CHRONIQUE – La crise engendrée par la Covid-19 n’a pas induit de détérioration substantielle pour la stabilité financière des 16 plus grands assureurs mondiaux notés par S&P.
Bien que le profit total de ce groupe d’assureurs ait été affecté à hauteur de 8 milliards de dollars en 2020, leur solvabilité reste largement satisfaisante. Comme attendu, aucun de ces 16 assureurs n’a été amené à réduire significativement son exposition aux risques ou à devoir chercher de nouveaux apports en capital. Certains d’entre eux, tels que Manulife, Aviva, ou Prudential PLC ont même affiché des profits en hausse par rapport à 2019. Au vu de la solidité des bilans et de la rentabilité récurrente affichée avant la pandémie, l’impact de cette dernière devrait rester sous contrôle en 2021.
Cette résistance explique le peu d’actions prises sur les notations attribuées par S&P et sur leurs perspectives. Au cours de l’année 2020, seule une révision de perspective, de positive à stable, pour Tokio Marine est à relier directement avec la crise Covid-19. La dégradation des notes d’Aegon de AA- à A+ et le placement de celles d’AIG sous surveillance négative sont quant à eux liés à des circonstances exogènes. Plus récemment, la pandémie n’a par ailleurs pas empêché le relèvement de la note du groupe Zurich de AA- à AA grâce à la qualité de son bilan et à sa performance opérationnelle.
Le secteur de l’assurance-vie fut relativement préservé de la crise. Les personnes âgées, principales victimes de la Covid-19, ne représentent en effet qu’une minorité des expositions en couverture décès. En revanche, et bien que partiellement compensées par une meilleure rentabilité de certaines branches telles que l’assurance automobile, les demandes de remboursements liées aux pertes d’exploitations et aux annulations d’évènements ont atteint un niveau record en 2020, détériorant significativement la rentabilité de ces branches. Les trois acteurs les plus exposés (AXA, Allianz, et Chubb) représentent collectivement plus de la moitié des 8 milliards de dollars de baisse des profits énoncés plus haut. Une grande partie des pertes fut toutefois absorbée par les réassureurs, en moyenne beaucoup plus touchés que les assureurs primaires.

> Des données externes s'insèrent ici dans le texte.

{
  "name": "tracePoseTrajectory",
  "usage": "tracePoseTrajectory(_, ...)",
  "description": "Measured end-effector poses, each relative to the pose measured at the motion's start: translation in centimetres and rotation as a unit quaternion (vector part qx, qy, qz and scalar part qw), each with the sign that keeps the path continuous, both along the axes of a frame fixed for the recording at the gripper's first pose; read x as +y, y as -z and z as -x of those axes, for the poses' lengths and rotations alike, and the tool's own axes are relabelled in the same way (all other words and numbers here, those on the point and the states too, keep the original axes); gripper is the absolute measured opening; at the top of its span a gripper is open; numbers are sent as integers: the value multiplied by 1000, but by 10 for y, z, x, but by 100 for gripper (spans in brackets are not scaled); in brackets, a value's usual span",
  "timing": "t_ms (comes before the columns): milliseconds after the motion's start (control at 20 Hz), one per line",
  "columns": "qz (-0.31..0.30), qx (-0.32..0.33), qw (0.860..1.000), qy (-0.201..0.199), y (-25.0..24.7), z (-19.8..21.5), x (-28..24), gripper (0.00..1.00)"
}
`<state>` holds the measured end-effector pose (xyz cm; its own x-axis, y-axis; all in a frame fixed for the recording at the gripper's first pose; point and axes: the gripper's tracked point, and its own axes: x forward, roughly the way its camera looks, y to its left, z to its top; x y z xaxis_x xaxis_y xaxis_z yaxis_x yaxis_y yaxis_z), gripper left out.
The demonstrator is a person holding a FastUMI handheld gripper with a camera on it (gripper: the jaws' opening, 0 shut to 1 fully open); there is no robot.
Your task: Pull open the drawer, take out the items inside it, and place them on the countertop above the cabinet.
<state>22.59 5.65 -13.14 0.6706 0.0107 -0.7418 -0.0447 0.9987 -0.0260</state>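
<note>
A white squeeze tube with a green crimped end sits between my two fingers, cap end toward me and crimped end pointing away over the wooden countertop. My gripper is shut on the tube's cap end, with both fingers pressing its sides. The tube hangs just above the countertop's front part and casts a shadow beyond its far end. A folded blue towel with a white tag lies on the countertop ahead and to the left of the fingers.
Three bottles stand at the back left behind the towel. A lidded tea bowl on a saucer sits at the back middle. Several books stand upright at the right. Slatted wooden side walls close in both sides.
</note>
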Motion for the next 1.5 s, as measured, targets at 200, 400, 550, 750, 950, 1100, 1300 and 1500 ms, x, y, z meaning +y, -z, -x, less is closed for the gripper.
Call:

L’impact de la pandémie s’est aussi traduit par la baisse marquée des taux d’intérêt à long terme. Ces taux bas, voire négatifs, ont érodé la valorisation des activités et obligé certains assureurs à augmenter leurs réserves (de manière modérée cependant grâce à une gestion historiquement prudente). Les gains sur investissements ont eux aussi été réduits, même si le rebond des marchés après le premier trimestre 2020 a permis de protéger leur valorisation sur l’ensemble de l’exercice. En réponse, plusieurs grands assureurs mondiaux (majoritairement en Europe) ont limité les versements de dividendes et leurs politiques de rachats d’actions en 2020.
Ces éléments nous poussent à anticiper un impact limité de la pandémie sur les profits des grands assureurs mondiaux en 2021. Celui-ci devrait par ailleurs être atténué grâce à l’avancée de la vaccination et aux clarifications apportées dans la rédaction de certaines polices.